HMOs eyeing surcharge for high-end care
Boston Globe
August 28, 2001
by Liz Kowalczyk
"Several managed-care companies, including Tufts Health Plan in Massachusetts, will introduce plans in 2002 that level a surcharge on consumers who choose to visit more expensive (teaching) hospitals. Aetna is planning a similar product in Massachusetts next year and the HMO giant PacifiCare in California will introduce a surcharge on certain hospitals in eight states. The charges, or co-payments will be in the range of several hundred dollars per visit."
Kevin Counihan, Tufts senior vice president for sales and marketing:
"This is what our employers want. They're looking for a greater level of consumer engagement."
Jon Kingsdale, Tufts senior vice president for planning and development:
"We're not talking about bankrupting people here."

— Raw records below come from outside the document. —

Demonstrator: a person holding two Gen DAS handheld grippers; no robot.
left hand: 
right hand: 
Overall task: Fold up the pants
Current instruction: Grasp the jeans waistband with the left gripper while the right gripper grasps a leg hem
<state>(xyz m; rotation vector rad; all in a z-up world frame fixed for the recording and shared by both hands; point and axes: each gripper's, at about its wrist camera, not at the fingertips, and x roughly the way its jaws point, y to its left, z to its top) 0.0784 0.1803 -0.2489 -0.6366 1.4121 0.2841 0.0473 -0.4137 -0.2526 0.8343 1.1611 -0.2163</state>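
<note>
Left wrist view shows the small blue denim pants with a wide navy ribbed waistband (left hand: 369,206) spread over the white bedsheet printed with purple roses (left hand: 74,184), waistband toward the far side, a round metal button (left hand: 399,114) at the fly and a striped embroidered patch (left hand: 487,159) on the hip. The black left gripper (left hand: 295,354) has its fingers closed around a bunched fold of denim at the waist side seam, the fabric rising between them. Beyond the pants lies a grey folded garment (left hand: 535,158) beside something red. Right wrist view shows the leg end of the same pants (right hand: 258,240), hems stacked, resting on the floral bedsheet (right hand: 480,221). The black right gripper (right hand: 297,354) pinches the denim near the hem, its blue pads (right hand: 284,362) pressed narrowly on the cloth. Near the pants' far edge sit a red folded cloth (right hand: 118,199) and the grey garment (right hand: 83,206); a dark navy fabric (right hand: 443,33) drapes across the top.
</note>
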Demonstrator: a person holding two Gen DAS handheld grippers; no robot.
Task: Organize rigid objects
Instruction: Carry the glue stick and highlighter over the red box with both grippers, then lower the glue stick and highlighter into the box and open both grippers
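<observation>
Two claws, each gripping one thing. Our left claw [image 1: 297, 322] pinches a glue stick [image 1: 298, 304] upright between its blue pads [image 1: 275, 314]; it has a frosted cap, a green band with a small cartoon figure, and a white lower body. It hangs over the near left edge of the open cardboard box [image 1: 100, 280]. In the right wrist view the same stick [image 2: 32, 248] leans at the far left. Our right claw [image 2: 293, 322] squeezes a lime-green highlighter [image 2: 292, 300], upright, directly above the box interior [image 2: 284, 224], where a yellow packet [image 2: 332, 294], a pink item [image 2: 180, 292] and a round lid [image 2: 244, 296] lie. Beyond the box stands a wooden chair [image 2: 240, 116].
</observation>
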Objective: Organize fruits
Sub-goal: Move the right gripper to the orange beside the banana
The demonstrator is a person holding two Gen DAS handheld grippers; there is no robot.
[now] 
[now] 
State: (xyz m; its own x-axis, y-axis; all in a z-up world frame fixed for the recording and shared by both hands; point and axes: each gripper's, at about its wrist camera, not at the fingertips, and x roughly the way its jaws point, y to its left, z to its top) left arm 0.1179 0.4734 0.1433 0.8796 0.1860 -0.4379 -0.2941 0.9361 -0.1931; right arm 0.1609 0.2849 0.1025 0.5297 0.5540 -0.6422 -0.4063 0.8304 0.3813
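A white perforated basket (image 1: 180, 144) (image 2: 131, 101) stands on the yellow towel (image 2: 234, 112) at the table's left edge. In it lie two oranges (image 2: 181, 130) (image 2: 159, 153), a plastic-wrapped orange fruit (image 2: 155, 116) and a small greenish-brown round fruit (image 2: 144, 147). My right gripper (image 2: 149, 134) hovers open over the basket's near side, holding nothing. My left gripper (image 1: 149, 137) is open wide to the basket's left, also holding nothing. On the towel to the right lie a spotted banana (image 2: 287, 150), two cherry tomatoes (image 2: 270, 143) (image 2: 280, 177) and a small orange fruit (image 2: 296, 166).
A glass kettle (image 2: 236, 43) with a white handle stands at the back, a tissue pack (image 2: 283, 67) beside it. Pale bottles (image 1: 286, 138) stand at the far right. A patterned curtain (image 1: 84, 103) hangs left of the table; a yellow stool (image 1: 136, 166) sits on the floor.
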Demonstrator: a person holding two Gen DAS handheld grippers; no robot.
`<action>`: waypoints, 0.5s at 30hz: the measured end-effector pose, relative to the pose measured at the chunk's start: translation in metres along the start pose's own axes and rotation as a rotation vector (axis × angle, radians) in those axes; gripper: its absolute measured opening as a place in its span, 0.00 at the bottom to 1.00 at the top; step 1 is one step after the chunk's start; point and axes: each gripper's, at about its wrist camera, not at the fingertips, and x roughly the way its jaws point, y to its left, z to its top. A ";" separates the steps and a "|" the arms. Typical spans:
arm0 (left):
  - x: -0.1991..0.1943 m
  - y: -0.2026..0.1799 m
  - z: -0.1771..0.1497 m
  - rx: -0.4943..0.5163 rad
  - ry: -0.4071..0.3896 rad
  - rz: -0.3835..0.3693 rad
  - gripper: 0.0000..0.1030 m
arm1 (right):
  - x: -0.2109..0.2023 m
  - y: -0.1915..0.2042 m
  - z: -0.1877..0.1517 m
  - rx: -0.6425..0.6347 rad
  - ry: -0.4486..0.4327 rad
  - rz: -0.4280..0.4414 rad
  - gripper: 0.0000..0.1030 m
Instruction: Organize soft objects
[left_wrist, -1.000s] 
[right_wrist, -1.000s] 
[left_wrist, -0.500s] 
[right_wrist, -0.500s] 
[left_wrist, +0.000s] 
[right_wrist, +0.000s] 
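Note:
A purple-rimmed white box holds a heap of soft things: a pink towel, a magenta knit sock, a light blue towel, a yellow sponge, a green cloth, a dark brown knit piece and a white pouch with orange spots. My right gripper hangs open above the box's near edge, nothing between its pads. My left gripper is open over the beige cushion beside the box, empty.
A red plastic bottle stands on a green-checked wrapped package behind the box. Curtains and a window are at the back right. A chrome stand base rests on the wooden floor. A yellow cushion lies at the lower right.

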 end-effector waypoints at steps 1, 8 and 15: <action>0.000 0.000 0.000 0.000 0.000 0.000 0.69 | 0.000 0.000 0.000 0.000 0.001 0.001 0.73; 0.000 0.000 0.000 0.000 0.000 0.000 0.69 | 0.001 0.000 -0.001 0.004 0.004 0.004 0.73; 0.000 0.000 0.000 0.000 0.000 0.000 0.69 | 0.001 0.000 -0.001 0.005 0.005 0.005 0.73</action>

<http://www.boston.com/dailyglobe2/240/nation/HMOs_eyeing_surcharge_for_high_end_care+.shtml>http://www.boston.com/dailyglobe2/240/nation/HMOs_eyeing_surcharge_for_high_end_care+.shtml
Comment: "Greater level of consumer engagement," but short of bankruptcy... at the same time that premiums will be rising 8 to 15 percent next year in Massachusetts. Cost containment has not been possible under the current model of marketplace health plans. Both employers and insurers are shifting more and more of the costs to the benificiary-employee-patient. In a personal communication, a very prominent professor of public policy and economics wrote, "My guess is that around 2004-5 all hell will break loose in American health care, if current cost trends continue." It is imperative that we immediately place before the American public the plan that will contain costs while bringing equity to our health care system: a globally budgeted, publicly administered, universal program of health insurance. We may not be able to enact it until "all hell breaks loose," but, if we are not prepared, the scavengers will move in and devour what is left.